T. GranMa

tierra_cielo_1

To my GranMa

To my Granma.


From construction, processes, times, textures. From idealization, planning, verification. From the temporalities that enunciation allows. From the point of origin, from, the question for what is, from, the same word that is enclosed in commas, who is in charge of materializing those points, where do I locate the beginnings of, before whom, under, parameters, between
the names, concepts and institutions, beneath the abysses, about my fears, my rages, my own prisons, in the text. From the word that translates to me in grammatical games.


The body inside, immersed, its depths dissolve in the constant search for concepts that enclose it between commas, my commas are pains, each pause in the text hurts, it increases, body within the text, what am I going to be in these times but my symbolic abstractions, I abstract myself to be read, to be understood, to share prisons, however, the one that is
always explained, sustained, exemplified, ends.


Even abstractions in translations end, neither the text, nor the body, nor the intention is enough, since, when, it, is, not, reached. The enunciation has already chosen its favorite raw materials and is massified, the sensorial is simplified for us, the possibilities of expansion are specified, experiences are configured and the stone tools are detached from their rivers, we only have to crossdresser essays to find those from, to locate.
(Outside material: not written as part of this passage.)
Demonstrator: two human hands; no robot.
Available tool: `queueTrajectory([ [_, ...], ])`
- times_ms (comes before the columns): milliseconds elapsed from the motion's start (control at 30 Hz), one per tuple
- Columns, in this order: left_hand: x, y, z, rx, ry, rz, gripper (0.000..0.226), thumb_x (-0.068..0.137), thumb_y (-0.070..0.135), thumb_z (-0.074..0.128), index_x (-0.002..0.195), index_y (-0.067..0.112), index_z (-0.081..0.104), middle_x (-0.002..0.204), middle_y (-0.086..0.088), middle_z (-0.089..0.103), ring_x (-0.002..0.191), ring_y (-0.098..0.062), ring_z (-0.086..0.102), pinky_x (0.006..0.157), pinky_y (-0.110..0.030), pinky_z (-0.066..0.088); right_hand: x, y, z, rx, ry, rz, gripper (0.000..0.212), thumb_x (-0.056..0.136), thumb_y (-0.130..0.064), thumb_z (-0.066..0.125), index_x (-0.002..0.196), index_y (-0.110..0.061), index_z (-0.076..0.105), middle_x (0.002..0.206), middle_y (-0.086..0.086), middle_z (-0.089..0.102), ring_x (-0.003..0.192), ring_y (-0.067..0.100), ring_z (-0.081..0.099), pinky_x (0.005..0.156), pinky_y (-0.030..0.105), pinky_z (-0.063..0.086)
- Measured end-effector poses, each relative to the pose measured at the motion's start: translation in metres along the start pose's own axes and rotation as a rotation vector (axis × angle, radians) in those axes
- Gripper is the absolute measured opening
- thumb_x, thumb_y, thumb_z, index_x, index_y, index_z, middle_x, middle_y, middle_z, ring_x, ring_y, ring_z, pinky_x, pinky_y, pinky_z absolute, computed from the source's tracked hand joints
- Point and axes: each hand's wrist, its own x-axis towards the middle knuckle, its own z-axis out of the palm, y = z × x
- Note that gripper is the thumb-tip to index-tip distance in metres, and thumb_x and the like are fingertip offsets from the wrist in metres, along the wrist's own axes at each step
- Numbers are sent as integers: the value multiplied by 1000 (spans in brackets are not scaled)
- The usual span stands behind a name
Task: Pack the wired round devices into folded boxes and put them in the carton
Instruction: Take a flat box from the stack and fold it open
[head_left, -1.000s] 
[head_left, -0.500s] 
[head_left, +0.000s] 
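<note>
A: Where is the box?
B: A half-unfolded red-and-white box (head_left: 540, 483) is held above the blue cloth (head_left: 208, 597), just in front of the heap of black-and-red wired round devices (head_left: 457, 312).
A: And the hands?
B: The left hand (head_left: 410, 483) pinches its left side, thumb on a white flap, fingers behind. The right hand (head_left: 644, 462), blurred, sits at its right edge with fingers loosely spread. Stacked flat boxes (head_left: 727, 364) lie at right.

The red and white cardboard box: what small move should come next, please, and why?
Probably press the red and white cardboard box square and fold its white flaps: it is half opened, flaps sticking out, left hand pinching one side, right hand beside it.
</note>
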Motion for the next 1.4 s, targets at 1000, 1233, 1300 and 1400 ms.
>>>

The body as a preposition, because the origin will never be enough to know that we are decontextualized, because the discourses that cross those who are concerned to understand without being at its end, without locating themselves in all the possible angles ;to be able to
be- are not finished-, the concepts without a preposition proliferate, bodies without prepositions are always located, but, be is a verb, and not all bodies have the luxury of expressing themselves through action, concepts enter only through their eyes and get stuck in their throats like Adam with the apple, speeches get stuck in our throats and no one coughs
in public, it is illegal to spit in the streets, with concepts stuck in our throats no one gets sick, concepts saved those who could always be located.


Entering through my eyes, my vision becomes hierarchical, the spectacle of daily life does not even reach my throat, it stays in my mouth, it falls into my mouth, there is no process, the time it takes for the information to travel through the seven centimeters of distance from my
eyes to my mouth is not enough, but it is demanded, the verb bodies demand, they are there, they arrive, they produce, they never spill out, they contain themselves.


Without processes or times, with a number of failures carried on the back and explained, among, prisons, of, grammar, the words accompany the little significance of the place from which they are written, there are spectacles that do not enter through the eyes, and are tell in
dreams, there are lives that are lived asleep because of the absence of location, asleep there are the tools to be, I have slept so much that when I wake up only five minutes have passed, I have slept so much that when I wake up they have massacred entire towns, I have slept so
much that when I wake up it takes me a while to understand that closing my eyes is not enough, I have slept so much that I try to sleep at every moment to remember, I have slept so much that I carry with me, on me, my mother’s sleep, my grandmother’s sleep and between dreams we sometimes talk. 

Where is the body of my grandmother who died when we did not
synchronize dreams, who is going to tell me where to locate her.


Tell my grandmother that I write essays, that her body is just as valid as the spectacle bodies that are inserted through my eyes, tell my grandmother that it seems that words are enough,
that grammatical games are the answer to the demands of the speech, tell my grandmother that it is necessary to take action, that no one cares where her body is, that no one cares where all the bodies that sleep at the same time are, tell my grandmother that she is on me, that she can rest, that be calm, that we will all soon go to sleep with her with all the concepts crossed and stuck in our throats, to then see, who we meet in our dreams when we are all what we can no longer verbalize, when there is nothing left to say.